Social safety net programs demeaned by the far right and routinely threatened with budget cuts have nearly halved the number of poor Americans while ensuring that millions of hungry children get food and health care, according to a new series of reports from the Center on Budget and Policy Priorities.

"Evidence is strong and persuasive that the low-income programs, while not perfect, have made major progress toward goals shared by Americans across the political spectrum, such as preventing hunger and destitution, protecting children's health, and rewarding low-paid work," said Robert Greenstein, the center's executive director.

While the reports acknowledge problems with the programs and recommend fixes, Greenstein said that without such benefits, "ours would be a harsher and less compassionate society with more extreme hardship, especially among children and people who are elderly or have disabilities."

From food stamps to Medicaid and the Earned Income Tax Credit, government programs have helped lift 27 million people out of poverty, and have reduced the severity of poverty for millions of others, the center finds.

Federal food and nutrition programs "have largely eliminated severe hunger in the United States, which was a serious problem as recently as the 1960s," the center says in its press release.

Medicaid, Supplemental Social Security and the state Children's Health Insurance Program have had similar success. Further reports from the center, which include state-by-state data, will focus on other safety net programs.

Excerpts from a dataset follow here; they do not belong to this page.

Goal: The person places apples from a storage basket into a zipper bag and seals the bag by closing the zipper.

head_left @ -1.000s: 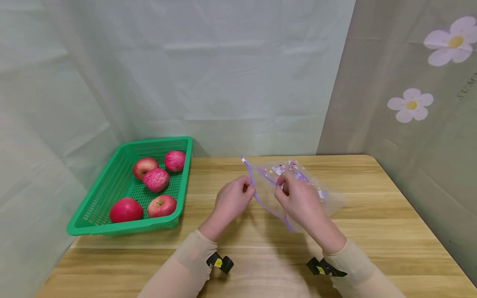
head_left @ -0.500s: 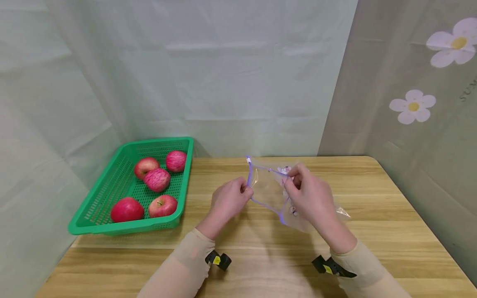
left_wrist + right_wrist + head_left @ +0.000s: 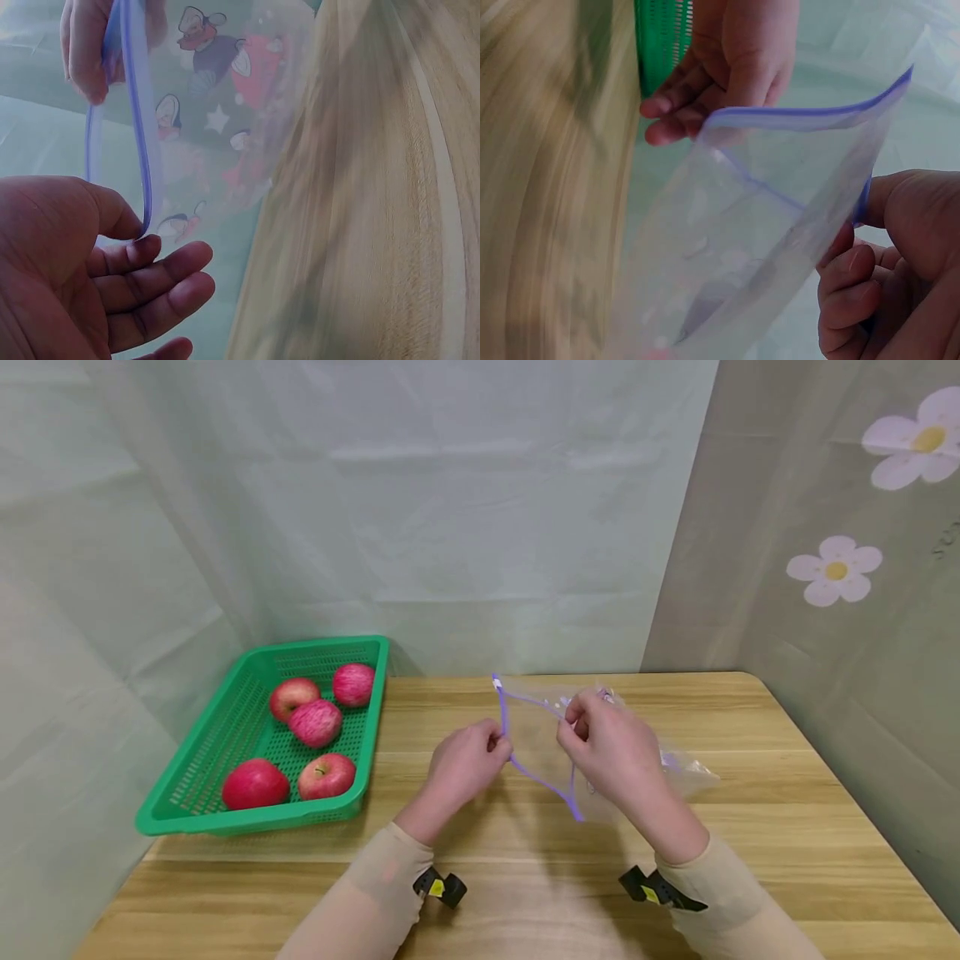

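Transparent plastic bag [image 3: 735,240], cartoon-printed, purple-edged at mouth, was held over the tabletop [image 3: 787,827]. Head view: mouth gaped leftward, body extended right.

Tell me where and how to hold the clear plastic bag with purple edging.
Pinch the two purple edge strips of the clear plastic bag near mid-mouth, one from the left, one from the right. The mouth gapes leftward between the strips, and the thin film would probably sag shut if held farther back.

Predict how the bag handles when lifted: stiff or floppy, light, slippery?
Likely floppy: the bag looks thin and filmy, and its purple rim bends. Probably light: see-through, no contents visible. Perhaps slippery: it glints in the head view.
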`<state>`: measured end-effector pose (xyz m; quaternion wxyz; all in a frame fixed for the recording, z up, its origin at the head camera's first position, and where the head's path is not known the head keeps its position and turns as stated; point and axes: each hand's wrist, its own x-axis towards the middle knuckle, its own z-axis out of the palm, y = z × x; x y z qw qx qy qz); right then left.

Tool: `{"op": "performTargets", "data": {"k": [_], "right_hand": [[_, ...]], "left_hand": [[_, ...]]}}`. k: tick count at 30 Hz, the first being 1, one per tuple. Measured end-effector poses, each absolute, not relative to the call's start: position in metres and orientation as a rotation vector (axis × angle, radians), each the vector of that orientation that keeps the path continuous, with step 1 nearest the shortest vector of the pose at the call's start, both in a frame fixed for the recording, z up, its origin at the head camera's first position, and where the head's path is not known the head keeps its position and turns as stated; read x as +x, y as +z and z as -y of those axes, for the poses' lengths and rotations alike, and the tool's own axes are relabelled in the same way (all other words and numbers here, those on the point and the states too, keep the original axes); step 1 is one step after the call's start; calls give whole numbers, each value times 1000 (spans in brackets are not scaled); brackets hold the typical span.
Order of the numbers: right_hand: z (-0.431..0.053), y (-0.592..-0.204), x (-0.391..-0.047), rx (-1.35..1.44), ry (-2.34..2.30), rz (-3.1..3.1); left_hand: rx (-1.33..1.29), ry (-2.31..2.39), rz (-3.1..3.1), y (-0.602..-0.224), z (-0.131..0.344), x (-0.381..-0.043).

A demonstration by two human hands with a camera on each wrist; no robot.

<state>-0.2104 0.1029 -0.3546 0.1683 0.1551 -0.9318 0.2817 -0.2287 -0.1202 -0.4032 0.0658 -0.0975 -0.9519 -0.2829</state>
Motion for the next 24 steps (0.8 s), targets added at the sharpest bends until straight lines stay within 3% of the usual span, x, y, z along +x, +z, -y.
{"op": "performTargets", "data": {"k": [24], "right_hand": [[-140,-332,-211,400,772,2845]], "left_hand": [[-252,-761,2895,-404,129,-232]]}}
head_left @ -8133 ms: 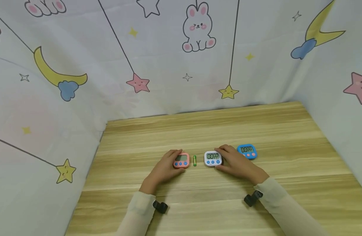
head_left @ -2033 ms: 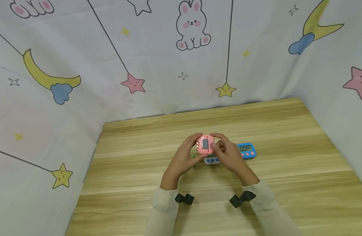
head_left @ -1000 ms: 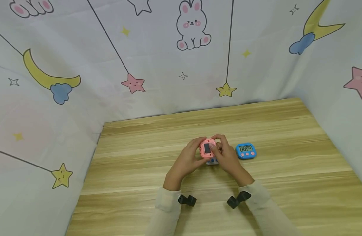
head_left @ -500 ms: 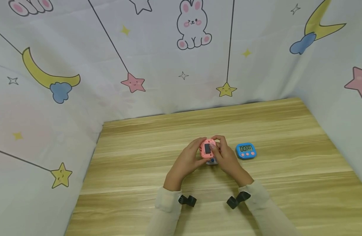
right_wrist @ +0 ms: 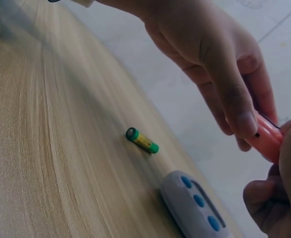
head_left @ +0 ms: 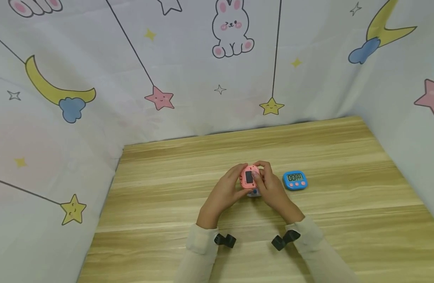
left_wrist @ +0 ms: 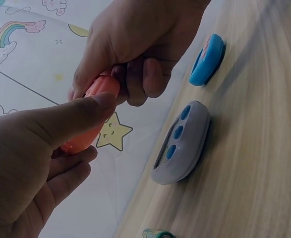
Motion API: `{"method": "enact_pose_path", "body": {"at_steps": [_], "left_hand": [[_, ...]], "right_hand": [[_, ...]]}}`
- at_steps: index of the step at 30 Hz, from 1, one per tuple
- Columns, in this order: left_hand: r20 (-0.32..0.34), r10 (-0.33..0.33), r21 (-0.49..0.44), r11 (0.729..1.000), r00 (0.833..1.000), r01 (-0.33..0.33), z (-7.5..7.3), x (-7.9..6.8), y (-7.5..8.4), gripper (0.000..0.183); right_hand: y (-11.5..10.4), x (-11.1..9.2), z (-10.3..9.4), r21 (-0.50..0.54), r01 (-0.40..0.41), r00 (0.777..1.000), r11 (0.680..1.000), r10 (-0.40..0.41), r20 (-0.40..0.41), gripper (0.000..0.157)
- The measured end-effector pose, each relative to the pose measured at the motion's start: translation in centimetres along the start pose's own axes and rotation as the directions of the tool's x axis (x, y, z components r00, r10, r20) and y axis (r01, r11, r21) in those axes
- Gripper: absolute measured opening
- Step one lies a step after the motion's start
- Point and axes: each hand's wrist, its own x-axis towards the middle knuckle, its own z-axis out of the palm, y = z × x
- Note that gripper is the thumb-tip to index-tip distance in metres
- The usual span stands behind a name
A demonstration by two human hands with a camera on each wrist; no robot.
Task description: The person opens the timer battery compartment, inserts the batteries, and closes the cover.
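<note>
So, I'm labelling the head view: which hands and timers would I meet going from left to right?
Left hand → pink timer → right hand → blue timer. The white timer is left out, as the pink one overlaps it.

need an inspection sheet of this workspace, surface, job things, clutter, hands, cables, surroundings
Surface: table, pale wood grain
Job's things: pink timer, held above the table; white timer, blue timer and battery, resting on it
Clutter: nothing seen
Hands: left hand and right hand both grip the pink timer
Wrists: small black cameras
Cables: nothing seen
Surroundings: white curtain with cartoon prints
</note>
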Motion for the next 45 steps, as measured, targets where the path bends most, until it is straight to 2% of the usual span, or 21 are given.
{"method": "enact_pose_path", "body": {"at_steps": [14, 18, 24, 31, 35, 37, 42, 45], "left_hand": [[0.002, -0.010, -0.004, 1.000, 1.000, 0.010, 0.0, -0.1, 0.1, 0.075], [-0.021, 0.001, -0.043, 0.999, 1.000, -0.002, -0.2, -0.1, 0.4, 0.074], [-0.058, 0.018, -0.102, 0.995, 0.998, -0.024, -0.6, 0.3, 1.1, 0.074], [-0.078, -0.015, -0.130, 0.992, 0.997, 0.004, -0.5, 0.3, 0.9, 0.076], [-0.081, -0.022, -0.134, 0.991, 0.996, 0.011, -0.4, 0.2, 0.7, 0.076], [-0.073, -0.021, -0.130, 0.991, 0.997, 0.012, -0.4, 0.1, 0.6, 0.077], [-0.039, -0.023, -0.111, 0.994, 0.999, 0.018, -0.6, -0.1, 0.3, 0.081], [-0.025, -0.029, -0.097, 0.995, 0.999, 0.026, -0.5, -0.2, 0.2, 0.083]], "right_hand": [[-0.3, 0.1, -0.3, -0.009, 0.000, 1.000, 1.000, 0.001, 0.028, 0.030], [-0.2, 0.0, -0.4, -0.017, -0.010, 1.000, 1.000, 0.010, 0.027, 0.027], [0.0, 0.0, -0.7, 0.106, 0.001, 1.000, 0.994, 0.001, -0.023, 0.028], [0.0, 0.2, -0.6, 0.276, -0.002, 0.997, 0.961, 0.023, -0.075, 0.030], [-1.7, 0.2, -1.0, 0.305, -0.033, 0.996, 0.952, 0.056, -0.066, 0.020], [-1.8, 0.2, -1.0, 0.311, -0.050, 0.995, 0.949, 0.073, -0.061, 0.016], [-1.4, 0.2, -0.7, 0.339, -0.079, 0.994, 0.938, 0.100, -0.043, 0.015], [-2.8, 0.2, -1.3, 0.340, -0.077, 0.995, 0.937, 0.092, -0.029, 0.014]]}}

Writing about the reports this week, Washington Post columnist E.J. Dionne said it's time for progressives to use the data to "go on offense" against conservatives' anti-government tirades.

"The point is clear," Dionne wrote. "Without government's exertions, many more Americans would be poor. This, in turn, means that Congress's efforts to pay for the Bush tax cuts by trimming some of these programs, particularly food stamps and Medicaid, are, in a word, unconscionable."